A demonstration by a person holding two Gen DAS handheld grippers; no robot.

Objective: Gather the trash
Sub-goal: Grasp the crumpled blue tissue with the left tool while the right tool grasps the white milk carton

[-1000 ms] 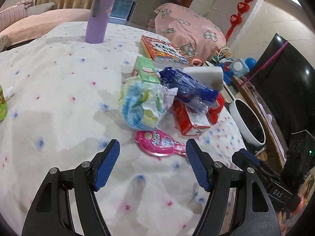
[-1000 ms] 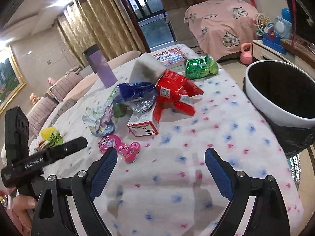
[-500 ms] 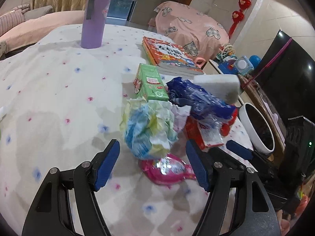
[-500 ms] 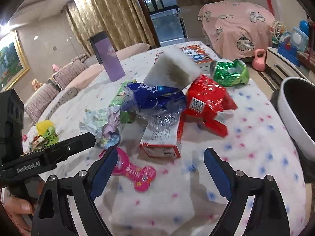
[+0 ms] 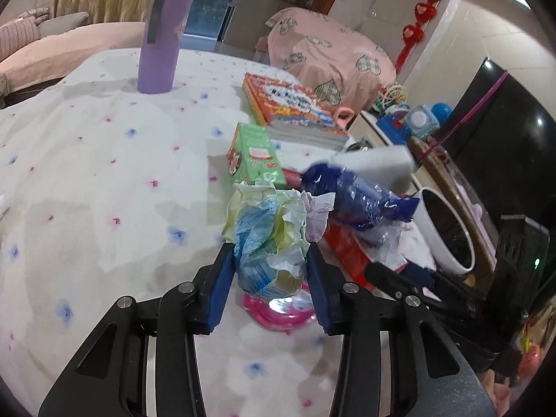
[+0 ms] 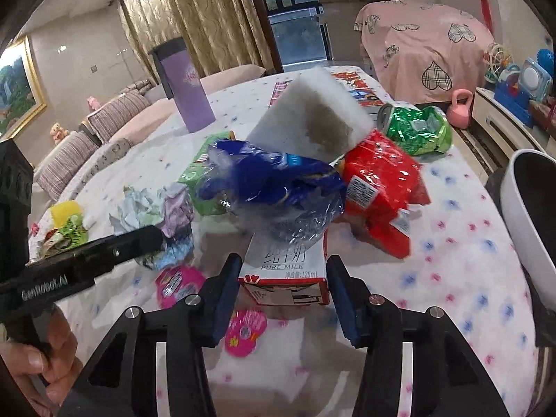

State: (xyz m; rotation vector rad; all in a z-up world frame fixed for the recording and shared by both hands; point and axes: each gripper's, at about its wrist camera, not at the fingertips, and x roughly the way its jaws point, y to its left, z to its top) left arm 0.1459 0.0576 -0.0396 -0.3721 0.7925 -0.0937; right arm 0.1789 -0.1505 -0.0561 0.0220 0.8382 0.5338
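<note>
A heap of trash lies on the flowered tablecloth. My left gripper [image 5: 271, 278] is shut on a crumpled blue, yellow and white paper wad [image 5: 267, 239], also in the right wrist view [image 6: 156, 215]. My right gripper [image 6: 283, 293] has its blue pads on both sides of a small red and white milk carton [image 6: 285, 274], touching or nearly touching it. A blue plastic wrapper [image 6: 271, 184] and a white sponge block [image 6: 312, 121] rest on the carton. A red wrapper [image 6: 382, 187], a crushed green can [image 6: 417, 128] and a pink wrapper [image 6: 177, 281] lie around.
A white bin with a black liner [image 6: 531, 215] stands off the table's right edge, also in the left wrist view [image 5: 444, 232]. A purple tumbler [image 5: 163, 38], a stack of books [image 5: 292, 111] and a green carton [image 5: 255, 156] stand behind the heap.
Both grippers moved forward into the heap and narrowed. The left closed on the paper wad. The right came around the milk carton.
</note>
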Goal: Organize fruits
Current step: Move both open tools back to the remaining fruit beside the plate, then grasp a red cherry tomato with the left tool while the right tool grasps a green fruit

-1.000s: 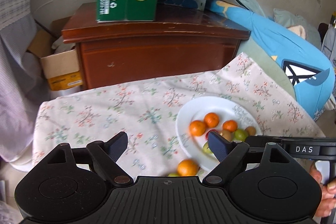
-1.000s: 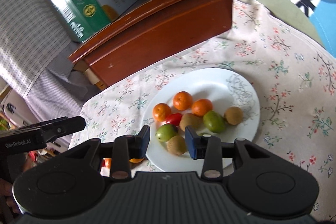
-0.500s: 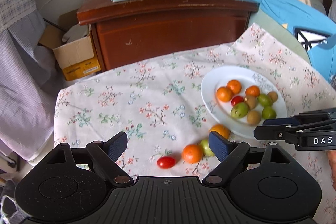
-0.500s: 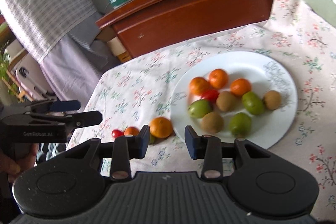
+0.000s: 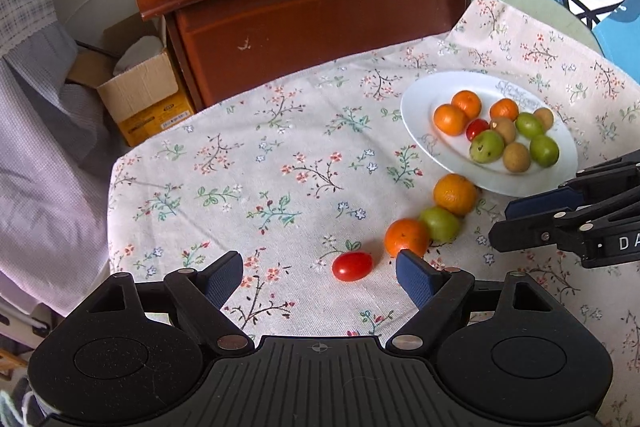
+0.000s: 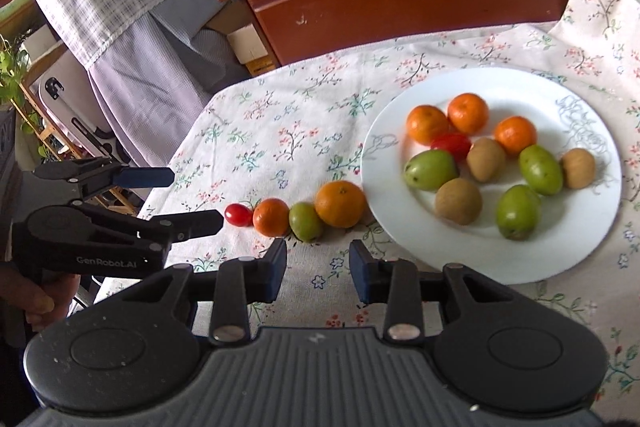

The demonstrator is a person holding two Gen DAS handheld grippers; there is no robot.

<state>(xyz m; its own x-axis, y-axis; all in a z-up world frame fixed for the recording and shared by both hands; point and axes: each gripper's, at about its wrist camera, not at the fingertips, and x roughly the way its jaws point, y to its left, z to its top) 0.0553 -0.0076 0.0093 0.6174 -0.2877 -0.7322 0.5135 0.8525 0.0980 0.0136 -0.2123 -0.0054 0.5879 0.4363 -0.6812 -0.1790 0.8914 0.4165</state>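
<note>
Fruit lies in two groups on a flowered tablecloth point(image 5: 280, 167). A white plate point(image 6: 592, 243) holds three small oranges, one cherry tomato, three green fruits and three brown ones, packed close toward its middle. Just off the plate's near-left rim a short row runs across the cloth: a larger orange point(image 6: 340, 203) beside the rim, then a green fruit point(image 6: 305, 221) touching it, a small orange point(image 6: 271, 217) touching that, and a glossy red cherry tomato point(image 6: 238, 215) at the far end.

The left claw point(image 5: 320, 273) stands wide apart with nothing in it. In its own view the cherry tomato point(image 5: 352, 266) lies on the cloth between the two blue pads, nearer the right one, and the small orange point(image 5: 406, 237) sits just above that right pad; neither pad touches fruit.

The right claw point(image 6: 318, 267) has its jaws set narrow, just having closed a little, with only bare cloth in the gap. The row of loose fruit lies just beyond its tips, the green fruit closest, and the plate is ahead to its right. A hand point(image 6: 38, 295) grips the left tool's handle at the edge of that view.
</note>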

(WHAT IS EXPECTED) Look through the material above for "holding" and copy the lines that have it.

(SOLUTION)
A demonstration by a person holding two Gen DAS handheld grippers; no robot.
The demonstrator is a person holding two Gen DAS handheld grippers; there is no robot.

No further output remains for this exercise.